Chemodenervation (Botulinum Toxin Type A [BoNT-A]) Flashcards
What are the different branded formulations of botulinum toxin type A (BoNT-A) currently available?
There are currently two available formulations of BoNT-A in the United States: Botox (onabotulinumtoxinA; Allergan Inc, Irvine, CA) and Dysport (abobotulinumtoxinA; Medicis Aesthetics Inc, Scottsdale, AZ). Two others are currently in the process of FDA approval in the USA, Xeomin (Merz Pharma) and PurTox (Mentor Corp, Santa Barbara, CA).
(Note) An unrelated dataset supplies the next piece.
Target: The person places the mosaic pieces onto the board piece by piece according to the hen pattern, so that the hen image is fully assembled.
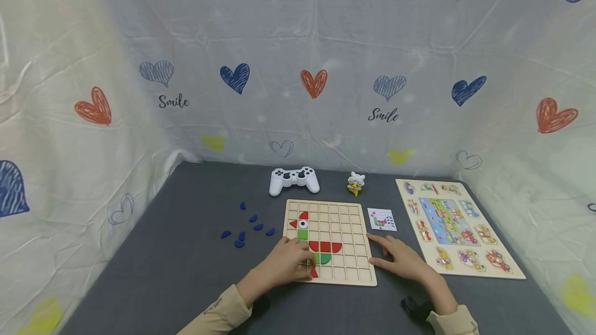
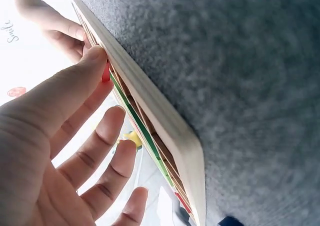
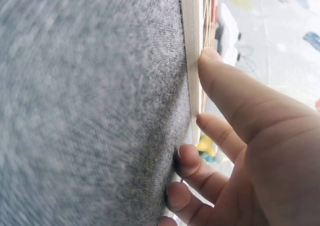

From what organism is BoNT-A made?
BoNT-A is the purified neurotoxin type A complex produced by fermentation of the bacterium Clostridium
botulinum type A, Hall strain.
What is the mechanism of action of BoNT-A?
It inhibits acetylcholine release at the neuromuscular junction and may inhibit neuropeptide neurotransmitter release. This blocks nerve stimulation of muscular activity and causes muscular paralysis. When applied to the mimetic muscles of the face in the proper dose, rhytids soften or disappear.
How long does BoNT-A take to act and how long does it last?
It induces partial chemical denervation resulting in reduced muscular activity. This is usually clinically evident within 24 to 72 hours depending on the type of BoNT-A used. The maximal clinical effect may take up to 14 days. The muscle may sustain atrophy, axonal sprouting may occur, and extrajunctional acetylcholine receptors may develop. Reinnervation of the muscle may occur, thus slowly reversing muscle denervation. On average the clinical effect on facial rhytids lasts 3 to 4 months. When used for hyperhydrosis the effect is much longer, on the order of 8 to 10 months.
What does a “unit” refer to when discussing the dose of BoNT-A?
One unit corresponds to the calculated median intraperitoneal lethal dose (LD50) in mice
What is the significance of final concentration when reconstituting BoNT-A?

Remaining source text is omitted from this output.